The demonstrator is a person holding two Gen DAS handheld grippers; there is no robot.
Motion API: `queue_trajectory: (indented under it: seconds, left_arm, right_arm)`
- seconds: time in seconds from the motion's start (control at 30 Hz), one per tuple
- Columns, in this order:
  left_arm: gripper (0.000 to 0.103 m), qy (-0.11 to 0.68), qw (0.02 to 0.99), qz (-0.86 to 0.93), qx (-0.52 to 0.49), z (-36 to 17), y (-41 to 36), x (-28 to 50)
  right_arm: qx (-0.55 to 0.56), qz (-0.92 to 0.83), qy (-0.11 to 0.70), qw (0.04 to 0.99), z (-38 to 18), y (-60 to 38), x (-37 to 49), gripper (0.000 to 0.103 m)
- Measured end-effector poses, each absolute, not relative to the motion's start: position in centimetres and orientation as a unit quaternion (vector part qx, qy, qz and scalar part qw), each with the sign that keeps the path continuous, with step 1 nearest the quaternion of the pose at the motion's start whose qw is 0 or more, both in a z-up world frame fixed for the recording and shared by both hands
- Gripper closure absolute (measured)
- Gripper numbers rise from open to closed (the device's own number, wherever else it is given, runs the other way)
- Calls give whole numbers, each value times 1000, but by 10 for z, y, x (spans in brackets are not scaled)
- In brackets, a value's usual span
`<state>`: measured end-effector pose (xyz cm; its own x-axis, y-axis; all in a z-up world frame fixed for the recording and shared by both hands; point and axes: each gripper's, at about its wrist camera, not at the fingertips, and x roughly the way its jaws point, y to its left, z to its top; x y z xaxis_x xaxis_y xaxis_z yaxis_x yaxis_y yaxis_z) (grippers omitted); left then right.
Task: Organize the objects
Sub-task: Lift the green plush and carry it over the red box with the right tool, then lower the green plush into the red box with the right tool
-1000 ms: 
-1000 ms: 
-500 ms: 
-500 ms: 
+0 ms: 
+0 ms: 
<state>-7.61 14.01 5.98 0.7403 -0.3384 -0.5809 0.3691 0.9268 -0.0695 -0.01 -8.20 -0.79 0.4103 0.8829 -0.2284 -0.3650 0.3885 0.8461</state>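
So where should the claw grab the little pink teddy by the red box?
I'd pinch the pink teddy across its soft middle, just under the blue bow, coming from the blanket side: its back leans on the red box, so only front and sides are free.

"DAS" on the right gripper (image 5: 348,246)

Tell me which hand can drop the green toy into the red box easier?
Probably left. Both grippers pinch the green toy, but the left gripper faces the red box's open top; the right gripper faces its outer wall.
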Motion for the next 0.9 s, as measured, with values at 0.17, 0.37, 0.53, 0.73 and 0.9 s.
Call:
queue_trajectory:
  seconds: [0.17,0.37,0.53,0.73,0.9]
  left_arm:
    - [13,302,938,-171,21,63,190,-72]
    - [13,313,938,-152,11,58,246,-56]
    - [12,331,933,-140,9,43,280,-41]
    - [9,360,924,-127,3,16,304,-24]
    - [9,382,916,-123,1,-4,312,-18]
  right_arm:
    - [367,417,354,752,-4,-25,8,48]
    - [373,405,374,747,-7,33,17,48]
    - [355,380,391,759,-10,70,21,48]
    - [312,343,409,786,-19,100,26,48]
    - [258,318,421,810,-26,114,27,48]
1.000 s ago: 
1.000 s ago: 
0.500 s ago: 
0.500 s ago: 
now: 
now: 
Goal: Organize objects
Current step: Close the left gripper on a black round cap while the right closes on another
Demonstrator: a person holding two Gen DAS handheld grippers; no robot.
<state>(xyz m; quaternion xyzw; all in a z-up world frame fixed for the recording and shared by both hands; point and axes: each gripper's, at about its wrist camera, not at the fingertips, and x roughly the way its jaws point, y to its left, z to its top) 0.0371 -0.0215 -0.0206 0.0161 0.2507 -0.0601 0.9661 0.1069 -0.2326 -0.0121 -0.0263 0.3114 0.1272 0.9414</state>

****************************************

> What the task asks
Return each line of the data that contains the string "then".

> Answer for the task
`<state>`: measured end-effector pose (xyz cm; its own x-axis, y-axis; all in a z-up world frame fixed for the recording and shared by both hands; point and axes: each gripper's, at about its wrist camera, not at the fingertips, and x roughly the way its jaws point, y to its left, z to its top; x y z xaxis_x xaxis_y xaxis_z yaxis_x yaxis_y yaxis_z) (grippers omitted); left then right.
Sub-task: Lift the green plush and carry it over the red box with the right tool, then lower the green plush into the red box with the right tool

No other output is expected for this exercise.